A Challenging Road Ahead
Technical obstacles are steadily being overcome, as detailed in the papers and articles in this issue of Industrial Biotechnology. However, a number of obstacles may slow the full realization of algae's potential. Perhaps the most intractable are the outdated regulations or misdirected federal programs that prevent the exploration of promising research avenues and hinder private investments.
In a recent US Senate appropriations bill, legislators provided $30 million for algae research and development at the DOE, a similar level to previous years, yet relatively small compared to many other research initiatives. Particularly disheartening, the prospect for new climate policies that could provide incentive for carbon utilization with algae was put on hold last year when the US Environmental Protection Agency released its draft Clean Power Plan—rules to guide how states would be allowed to reduce their CO2 emissions. The rules covered underground CO2 disposal extensively, but left out any meaningful comment on utilization technology that might encourage algae industry commercialization.
This omission, coupled with the relatively low research budgets of the past, prompted several algae companies and members of the research community to begin a campaign that would educate policymakers on the merits of CO2 utilization and algae technologies.
As a result, a few new policy priorities are just beginning to appear.

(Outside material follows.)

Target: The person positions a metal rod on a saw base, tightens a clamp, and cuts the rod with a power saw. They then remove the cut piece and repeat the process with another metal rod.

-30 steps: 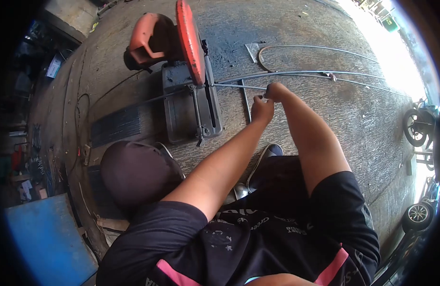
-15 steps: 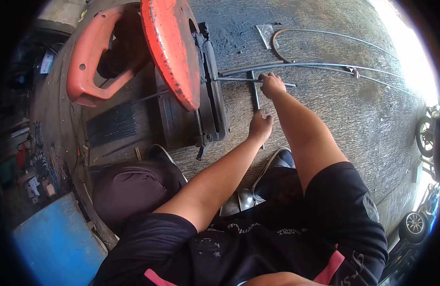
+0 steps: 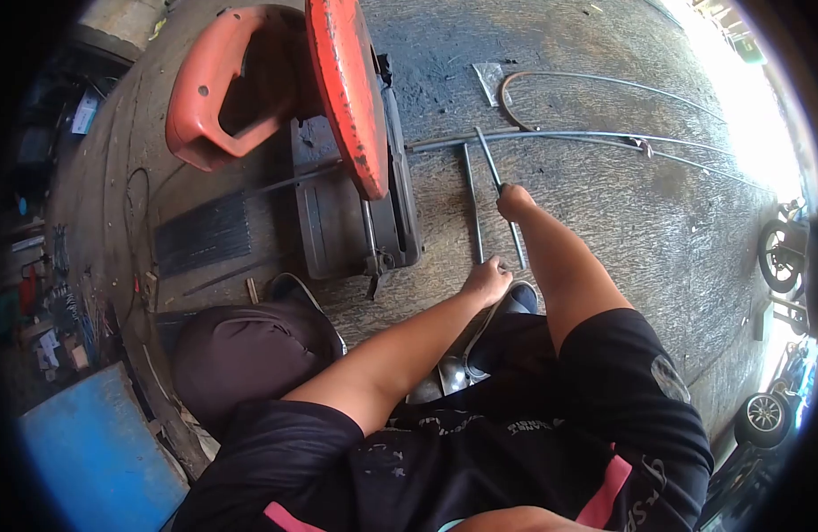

In acknowledgment of the stepping stone model of commercialization, in 2015 the DOE issued research funding for algal biofuels that can also support technologies with applications in feeds, foods, plastics, and other markets. And this past May, Senators proposed legislation that would prioritize research and development of carbon utilization technologies at the DOE's Office of Fossil Energy. These new priorities would not have materialized without the direct outreach to policy makers by the algae industry and research community.
Building Tomorrow's Algae Industry
A past alignment of policy, economics, and technology propelled the innovative companies, research consortia, and public-private partnerships that make up today's algae industry. The foundation of all this progress has been, and will continue to be, the scientists and supporting institutions like those that report results you can read in this special section in Industrial Biotechnology. Without them there would be no potential to evaluate, no obstacles illuminated, and no solutions to the problems we must address to build a better tomorrow. The reports in these pages give us a glimpse of a future that will be a time of testing the wide diversity of technologies, processes, approaches to scale-up, collaboration, and commercialization that were not in play just a few years ago. Success will depend, just as it has in the past, on the research community.